Sunday, November 8, 2009

Innovation, Service and Price

Every now and then I take calls from prospective clients indicating that times have changed and that localization vendors can no longer command the rates of a few years back.

They quote industry pundits who argue the benefits of machine translation and crowdsourcing. They relate cases of firms charging single digit cents per word for translation. They demand steep concessions in price and quick wins.

While many in the translation and localization industry are building translation environments that leverage machine translation, crowdsourcing, or large public-domain translation memories, no such solution has yet proven effective across the board.

Before GlobalVision opened its doors for business 13 years ago, having come from engineering backgrounds, we took a serious look at the state of technology in the translation and localization industry. We quickly realized that it was a no brainer to invest in translation memory tools and we promptly built our entire process around them. Payback from these tools was recouped within months.

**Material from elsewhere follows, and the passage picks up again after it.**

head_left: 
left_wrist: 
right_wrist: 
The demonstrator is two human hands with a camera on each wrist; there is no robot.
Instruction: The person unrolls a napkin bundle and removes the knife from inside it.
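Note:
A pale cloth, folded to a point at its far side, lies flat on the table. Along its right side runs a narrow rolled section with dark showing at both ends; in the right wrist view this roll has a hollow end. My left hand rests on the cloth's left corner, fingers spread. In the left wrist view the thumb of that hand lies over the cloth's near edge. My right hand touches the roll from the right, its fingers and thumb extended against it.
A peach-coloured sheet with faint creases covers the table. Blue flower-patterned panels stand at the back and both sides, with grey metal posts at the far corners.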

Today, no other technology has produced the same efficiency effect on the localization process. Yes translation management systems are streamlining the process, facilitating collaboration and optimizing project management, but so far, they have been very costly and have not created the efficiency gains experienced by translation memory tools. Translation continues to be the critical path of any localization project and unless translators’ efficiency is improved, no serious efficiencies are gained throughout the overall process.

Statistical machine translation and translation collaboration tools have over the next decade the potential to produce these efficiency gains, but not today, not with the current state of these tools, not across all industry verticals.

Treacy and Wiersema in their book The Discipline of Market Leaders talked about three values:

  1. Value proposition, leading to operational excellence, leading to cost reduction and lower price
  2. Value-driven operating model leading to product leadership, innovation and quality
  3. Value disciplines leading to customer intimacy and excellence in service
They argued that no business can succeed by trying to be all three to all customers.

In these hard economic times, many companies will continue to reduce budgets and seek trimming expenses. While considering renewing or altering your partnership with your translation and localization service provider, heed the advice of Treacy and Wiersema. Don’t hire the lowest cost vendor and expect excellence in customer service or product leadership. Similarly, don’t call on a company with excellence in service and expect them to offer the lowest rates.